Read Everything — Read as much as you can. Read what’s known as primary sources — well-known works of Western literature, philosophy, and history. The more you can read the better. Need a place to start? Try Plato and Herman Melville.

Research the Unknown — Anything you come across in your reading that is unclear should be researched either in a dictionary or a verified text. Access to a proper encyclopedia (not Wikipedia!) is helpful. World Book encyclopedia is only $30 for students.

Quantitative Reasoning (Math)

Your math score may be the easiest to improve on a test like the GRE. You will never encounter anything as challenging as calculus or even trigonometry on the GRE; these subjects can be ignored completely. The GRE emphasizes four basic categories: arithmetic, geometry, algebra, and data analysis. Here’s our advice:

Review the Basics — Revisit fundamental math concepts like geometry and algebra (and their formulas). The ETS offers a review guide that will give you a solid foundation in the skills you’ll need for this test.

Strengthen Your Weakness — Take one practice test then break down your strengths and weaknesses by category.
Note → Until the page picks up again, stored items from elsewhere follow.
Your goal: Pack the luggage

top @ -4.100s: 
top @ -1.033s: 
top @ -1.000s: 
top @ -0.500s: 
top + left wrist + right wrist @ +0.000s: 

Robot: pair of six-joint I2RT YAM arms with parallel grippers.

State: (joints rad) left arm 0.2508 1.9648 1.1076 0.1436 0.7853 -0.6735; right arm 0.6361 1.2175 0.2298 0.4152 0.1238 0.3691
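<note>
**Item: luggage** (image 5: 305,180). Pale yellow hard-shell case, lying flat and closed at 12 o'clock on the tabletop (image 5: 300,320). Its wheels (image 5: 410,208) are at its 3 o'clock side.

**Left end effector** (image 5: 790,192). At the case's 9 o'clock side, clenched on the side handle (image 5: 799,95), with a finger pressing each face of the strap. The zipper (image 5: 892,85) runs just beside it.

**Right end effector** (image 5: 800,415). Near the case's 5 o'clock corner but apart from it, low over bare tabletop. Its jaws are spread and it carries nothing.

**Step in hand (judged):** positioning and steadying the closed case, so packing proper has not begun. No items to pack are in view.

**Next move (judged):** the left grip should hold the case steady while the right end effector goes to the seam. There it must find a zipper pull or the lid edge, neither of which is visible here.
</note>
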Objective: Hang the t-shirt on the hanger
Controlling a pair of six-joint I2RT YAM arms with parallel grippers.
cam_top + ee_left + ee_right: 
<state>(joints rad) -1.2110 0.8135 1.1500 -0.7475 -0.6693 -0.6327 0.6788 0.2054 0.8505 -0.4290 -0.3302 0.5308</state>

If most of the questions you miss are in the geometry category, focus on that. Remember, standardized tests are designed to be consistent. If you’re strong in other categories now, you’ll be strong in them on test day as well.

Test Strategically — All right answers have the same value so don’t waste too much time on challenging questions. Move your way through the easiest questions quickly but carefully, mark tough questions for review, and eliminate obvious wrong answers to improve your odds. It’s always worth guessing.

Good luck on test day! And don’t forget: you can always take the GRE again if you’re not happy with your results.